What is expected: Quote the full listing word for word.

───── Data ─────

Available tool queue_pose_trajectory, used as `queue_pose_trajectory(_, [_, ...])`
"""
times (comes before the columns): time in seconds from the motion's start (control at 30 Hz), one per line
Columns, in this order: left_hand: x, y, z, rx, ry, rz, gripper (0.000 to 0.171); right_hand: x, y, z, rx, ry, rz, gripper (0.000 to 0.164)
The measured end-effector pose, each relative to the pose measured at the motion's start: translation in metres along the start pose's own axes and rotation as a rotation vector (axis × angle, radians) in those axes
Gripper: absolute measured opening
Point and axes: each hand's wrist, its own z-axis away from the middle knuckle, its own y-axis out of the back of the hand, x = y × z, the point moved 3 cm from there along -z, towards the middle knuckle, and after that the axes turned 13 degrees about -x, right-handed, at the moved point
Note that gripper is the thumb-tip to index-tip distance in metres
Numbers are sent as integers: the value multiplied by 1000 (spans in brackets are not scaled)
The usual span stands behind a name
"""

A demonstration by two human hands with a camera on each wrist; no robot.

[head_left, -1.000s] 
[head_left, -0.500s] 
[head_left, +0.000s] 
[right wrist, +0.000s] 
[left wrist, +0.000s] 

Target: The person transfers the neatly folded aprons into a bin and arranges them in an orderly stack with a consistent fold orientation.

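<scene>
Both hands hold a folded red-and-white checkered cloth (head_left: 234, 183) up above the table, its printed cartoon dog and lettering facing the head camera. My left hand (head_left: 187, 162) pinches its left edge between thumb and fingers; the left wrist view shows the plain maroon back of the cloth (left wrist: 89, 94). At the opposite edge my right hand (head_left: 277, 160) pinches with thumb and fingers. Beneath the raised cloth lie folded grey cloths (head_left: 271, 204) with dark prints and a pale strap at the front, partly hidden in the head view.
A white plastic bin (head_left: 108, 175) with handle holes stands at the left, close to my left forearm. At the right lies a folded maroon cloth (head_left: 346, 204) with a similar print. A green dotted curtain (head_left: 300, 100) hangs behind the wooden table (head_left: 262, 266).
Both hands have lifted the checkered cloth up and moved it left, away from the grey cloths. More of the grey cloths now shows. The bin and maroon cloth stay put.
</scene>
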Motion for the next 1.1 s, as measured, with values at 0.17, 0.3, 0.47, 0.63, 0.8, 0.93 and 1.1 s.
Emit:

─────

Task output:
Available tool queue_pose_trajectory, used as `queue_pose_trajectory(_, [_, ...])`
"""
times (comes before the columns): time in seconds from the motion's start (control at 30 Hz), one per line
Columns, in this order: left_hand: x, y, z, rx, ry, rz, gripper (0.000 to 0.171); right_hand: x, y, z, rx, ry, rz, gripper (0.000 to 0.164)
The measured end-effector pose, each relative to the pose measured at the motion's start: translation in metres along the start pose's own axes and rotation as a rotation vector (axis × angle, radians) in those axes
Gripper: absolute measured opening
Point and axes: each hand's wrist, its own z-axis away from the middle knuckle, its own y-axis out of the back of the hand, x = y × z, the point moved 3 cm from there along -z, towards the middle knuckle, and after that the axes turned 13 degrees about -x, right-handed, at the moved point
Note that gripper is the thumb-tip to index-tip distance in metres
Numbers are sent as integers: the value multiplied by 1000 (spans in brackets are not scaled)
The usual span stands behind a name
"""

A demonstration by two human hands with a camera on each wrist; no robot.

[head_left, -1.000s] 
[head_left, -0.500s] 
[head_left, +0.000s] 
[right wrist, +0.000s] 
[left wrist, +0.000s] 

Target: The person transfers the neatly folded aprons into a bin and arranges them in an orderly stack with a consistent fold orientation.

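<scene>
Both hands hold a folded red-and-white checkered cloth (head_left: 234, 183) up above the table, its printed cartoon dog and lettering facing the head camera. My left hand (head_left: 187, 162) pinches its left edge between thumb and fingers; the left wrist view shows the plain maroon back of the cloth (left wrist: 89, 94). At the opposite edge my right hand (head_left: 277, 160) pinches with thumb and fingers. Beneath the raised cloth lie folded grey cloths (head_left: 271, 204) with dark prints and a pale strap at the front, partly hidden in the head view.
A white plastic bin (head_left: 108, 175) with handle holes stands at the left, close to my left forearm. At the right lies a folded maroon cloth (head_left: 346, 204) with a similar print. A green dotted curtain (head_left: 300, 100) hangs behind the wooden table (head_left: 262, 266).
Both hands have lifted the checkered cloth up and moved it left, away from the grey cloths. More of the grey cloths now shows. The bin and maroon cloth stay put.
</scene>
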Motion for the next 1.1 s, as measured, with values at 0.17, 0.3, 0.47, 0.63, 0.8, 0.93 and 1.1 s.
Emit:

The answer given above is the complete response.